Further lawsuits on similar grounds have been instigated against Ambetter, another subsidiary of Centene’s.

An additional major legal action against Centene was won in August 2020. Accused of extortive, punitive and collusive pricing behaviour, the main company along with Ambetter and Novasys (yet another subsidiary), were found by a jury trial in the federal court in Arkansas to have been deliberately underpaying emergency room doctors.

The firms were liable for $9.4m (£6.8m) in underpayments to front-line emergency physicians.

The most recent expose of Centene’s US business practices took place on March 11 this year, when the state of Ohio filed a lawsuit against Centene for, to quote the attorney general’s press release, “An elaborate scheme to maximise company profits at the expense of the Ohio Department of Medicaid” by means of using its web of subsidiary firms and subcontractors to misrepresent pharmacy costs.

Accusing Centene of running a “conspiracy to obtain Medicaid payments through deceptive means,” Ohio Attorney General Dave Yost said: “Corporate greed has led Centene and its wholly owned subsidiaries to fleece taxpayers out of millions,” adding that “Centene’s actions are deeply concerning and have a direct effect on the most vulnerable Ohioans.”

Meanwhile in London, resistance to the Centene takeover deal has been gathering pace.
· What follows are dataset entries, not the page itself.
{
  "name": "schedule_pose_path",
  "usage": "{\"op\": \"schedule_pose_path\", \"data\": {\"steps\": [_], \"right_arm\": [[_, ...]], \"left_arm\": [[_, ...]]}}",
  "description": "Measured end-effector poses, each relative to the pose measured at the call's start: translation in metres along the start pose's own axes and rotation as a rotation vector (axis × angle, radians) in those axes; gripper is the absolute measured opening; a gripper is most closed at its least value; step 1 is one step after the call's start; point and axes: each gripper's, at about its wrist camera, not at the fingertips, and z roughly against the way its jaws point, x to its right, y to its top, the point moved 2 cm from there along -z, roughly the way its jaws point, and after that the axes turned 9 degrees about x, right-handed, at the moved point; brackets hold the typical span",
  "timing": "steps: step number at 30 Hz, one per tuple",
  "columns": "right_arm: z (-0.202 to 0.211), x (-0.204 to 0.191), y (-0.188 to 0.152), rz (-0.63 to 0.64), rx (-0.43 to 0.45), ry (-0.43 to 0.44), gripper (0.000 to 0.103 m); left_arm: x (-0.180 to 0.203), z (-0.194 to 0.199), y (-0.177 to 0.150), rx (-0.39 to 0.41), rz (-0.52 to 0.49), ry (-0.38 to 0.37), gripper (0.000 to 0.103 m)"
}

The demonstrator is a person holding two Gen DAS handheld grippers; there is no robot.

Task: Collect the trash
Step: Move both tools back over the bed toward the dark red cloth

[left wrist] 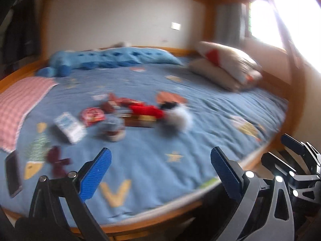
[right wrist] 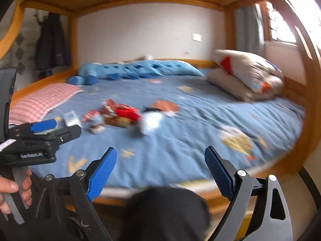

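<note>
A blurred heap of trash lies mid-bed on the blue quilt (left wrist: pixel 190 120): red wrappers (left wrist: pixel 146 109), a round red packet (left wrist: pixel 92 116), a white and blue carton (left wrist: pixel 69 126), a white crumpled wad (left wrist: pixel 178 118) and dark red scraps (left wrist: pixel 58 161). The same heap shows in the right wrist view (right wrist: pixel 124 114). My left gripper (left wrist: pixel 160 158) is open and empty above the bed's near edge. My right gripper (right wrist: pixel 160 158) is open and empty, also short of the heap. The right gripper also shows at the right edge of the left wrist view (left wrist: pixel 297 152).
A dark phone (left wrist: pixel 13 174) lies near the quilt's left front. A pink checked pillow (left wrist: pixel 20 100) is at left, a blue rolled duvet (left wrist: pixel 120 59) at the back, stacked beige pillows (left wrist: pixel 228 68) at right. A wooden bunk frame (right wrist: pixel 309 100) surrounds the bed.
</note>
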Motion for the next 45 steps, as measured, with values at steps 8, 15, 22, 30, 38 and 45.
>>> {"op": "schedule_pose_path", "data": {"steps": [8, 15, 22, 30, 38, 45], "right_arm": [[-0.035, -0.072, 0.021, 0.021, 0.055, 0.165, 0.095], [-0.06, -0.115, 0.031, 0.054, 0.075, 0.239, 0.095], [-0.082, -0.134, 0.031, 0.053, 0.073, 0.311, 0.095], [-0.115, -0.139, 0.024, 0.01, -0.001, 0.357, 0.095], [-0.142, -0.138, 0.02, -0.011, -0.045, 0.368, 0.095], [-0.155, -0.144, 0.022, 0.0, -0.056, 0.364, 0.095]], "left_arm": [[-0.091, 0.024, 0.002, 0.038, 0.118, 0.22, 0.099], [-0.136, 0.02, -0.008, 0.016, 0.161, 0.353, 0.099], [-0.159, -0.005, -0.023, -0.049, 0.184, 0.4, 0.099], [-0.18, -0.042, -0.035, -0.112, 0.2, 0.438, 0.099], [-0.192, -0.076, -0.045, -0.16, 0.213, 0.467, 0.099], [-0.193, -0.1, -0.06, -0.173, 0.225, 0.439, 0.073]]}}
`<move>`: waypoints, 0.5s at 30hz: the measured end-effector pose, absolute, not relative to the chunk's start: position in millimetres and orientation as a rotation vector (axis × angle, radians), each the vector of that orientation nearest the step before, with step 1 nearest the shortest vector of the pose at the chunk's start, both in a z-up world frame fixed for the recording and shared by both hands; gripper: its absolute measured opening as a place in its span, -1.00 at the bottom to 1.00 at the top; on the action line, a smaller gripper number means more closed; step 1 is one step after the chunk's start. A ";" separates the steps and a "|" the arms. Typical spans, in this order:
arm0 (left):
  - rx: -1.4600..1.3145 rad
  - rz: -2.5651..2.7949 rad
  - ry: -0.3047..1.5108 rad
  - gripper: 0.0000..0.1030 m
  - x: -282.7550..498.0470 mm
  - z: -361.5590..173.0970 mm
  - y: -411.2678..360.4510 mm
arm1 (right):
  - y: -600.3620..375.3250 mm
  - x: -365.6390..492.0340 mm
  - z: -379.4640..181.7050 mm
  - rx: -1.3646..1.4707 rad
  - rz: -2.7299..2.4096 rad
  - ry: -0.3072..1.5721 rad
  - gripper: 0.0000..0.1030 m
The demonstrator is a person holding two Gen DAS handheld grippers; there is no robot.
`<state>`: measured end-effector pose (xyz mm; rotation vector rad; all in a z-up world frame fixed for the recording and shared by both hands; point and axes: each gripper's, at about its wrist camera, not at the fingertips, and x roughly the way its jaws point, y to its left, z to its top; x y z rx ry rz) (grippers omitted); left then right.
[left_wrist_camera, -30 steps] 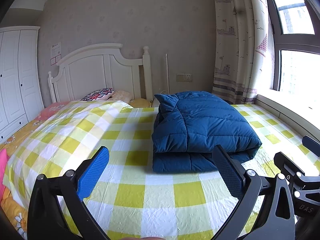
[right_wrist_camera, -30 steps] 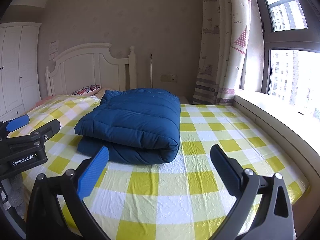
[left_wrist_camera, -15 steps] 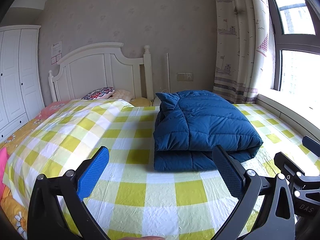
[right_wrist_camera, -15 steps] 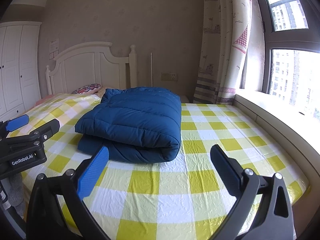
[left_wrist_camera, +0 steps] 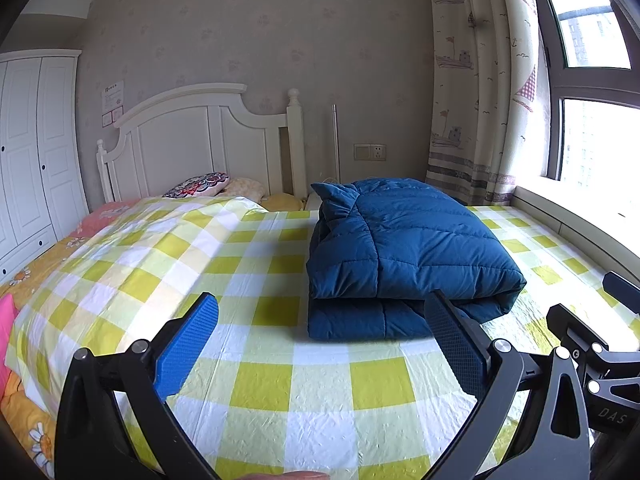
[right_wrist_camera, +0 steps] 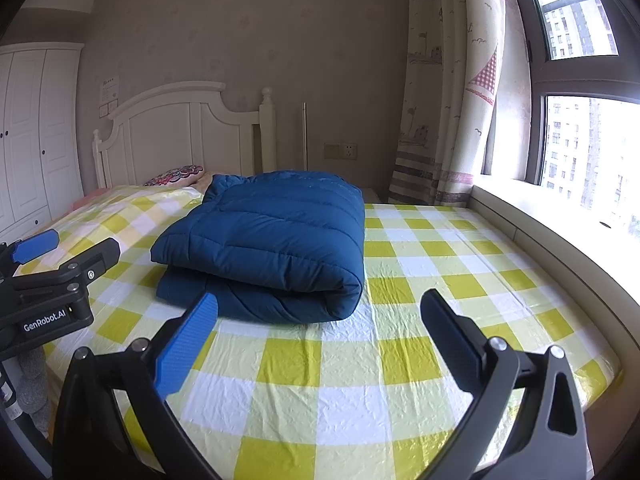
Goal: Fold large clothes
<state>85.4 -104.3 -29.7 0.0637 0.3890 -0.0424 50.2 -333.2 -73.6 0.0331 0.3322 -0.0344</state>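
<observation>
— Where's the blue padded coat (left_wrist_camera: 404,252)?
— Folded into a thick bundle, lying on the yellow-checked bed (left_wrist_camera: 320,392), toward the headboard (left_wrist_camera: 192,140).
— Left tool (left_wrist_camera: 322,324)?
— Spread wide, holding nothing, hovering short of the bundle.
— Right tool (right_wrist_camera: 318,320)?
— Likewise wide apart and holding nothing, near the bundle's rolled edge.

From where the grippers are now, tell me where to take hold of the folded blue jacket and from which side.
Probably grip the blue jacket at its rounded fold edge, the near end that faces the right gripper, coming in low over the checked sheet. That edge is one thick roll binding both layers; the opposite side shows loose stacked edges that could splay. Both grippers are open and clear of it.
</observation>
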 end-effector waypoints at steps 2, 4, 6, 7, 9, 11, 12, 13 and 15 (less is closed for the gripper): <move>0.065 -0.043 0.391 0.91 85.5 -30.0 -104.2 | -333.5 50.2 -74.6 0.035 -0.033 0.335 0.95; 0.066 -0.043 0.392 0.91 85.4 -30.5 -104.4 | -333.3 50.2 -75.1 0.036 -0.034 0.336 0.95; 0.066 -0.043 0.391 0.91 85.1 -30.5 -104.4 | -333.3 50.2 -75.1 0.035 -0.034 0.336 0.95; 0.065 -0.043 0.391 0.91 84.9 -30.6 -104.4 | -333.3 50.1 -75.0 0.035 -0.034 0.335 0.95; 0.065 -0.042 0.391 0.91 85.1 -30.4 -104.4 | -333.0 50.2 -75.1 0.035 -0.034 0.336 0.95; 0.064 -0.044 0.392 0.91 84.9 -30.8 -104.1 | -332.7 50.0 -75.5 0.035 -0.034 0.336 0.95; 0.065 -0.043 0.391 0.91 85.2 -30.4 -104.2 | -332.4 50.0 -75.3 0.035 -0.034 0.336 0.95; 0.066 -0.043 0.392 0.91 85.4 -30.2 -104.2 | -332.2 49.9 -75.4 0.035 -0.034 0.336 0.95; 0.066 -0.044 0.391 0.91 85.1 -30.4 -104.1 | -331.6 49.9 -75.1 0.035 -0.036 0.336 0.95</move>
A crucial role has been played by my local councillor colleague Sarah James, Haringey cabinet member for adults and health.

Cllr James helped to expose this deal, challenging the lack of transparency in the endorsement by the North Central London Clinical Commissioning Group of the NHS of the transfer of primary care services in its area to Centene and she has co-ordinated the five local authorities in the area (Haringey, Barnet, Enfield, Islington and Camden) to oppose it.

Campaigning work, initiated by Doctors in Unite, Keep Our NHS Public and We Own It (whose petition against the takeover now has approximately 50,000 signatures), has started to involve a wide range of people in the boroughs directly affected to pressure Matt Hancock to use his powers to block the transfer of GP surgeries to Centene.

Even Keir Starmer has added his voice in opposition to the Centene takeover — despite that the anti-socialist wing of the Labour Party which he represents being the origin for the creeping commercialisation of primary care.

This is proof of the resilience of the change in public understanding, made under Jeremy Corbyn’s Labour leadership, of the need to roll back privatisation in the NHS. On Friday March 19 dozens of local people took part in a socially distanced protest against Centene outside the St Ann’s Road Surgery in Tottenham.

St Ann’s is an ethnically diverse area with low average incomes and many residents are badly impacted by the health effects of inequality. People in my ward need reliable, high-quality primary care, not a commercial service run for profit — and in that, they are far from being alone.

Noah Tucker is a Labour councillor for St Ann’s ward, Haringey.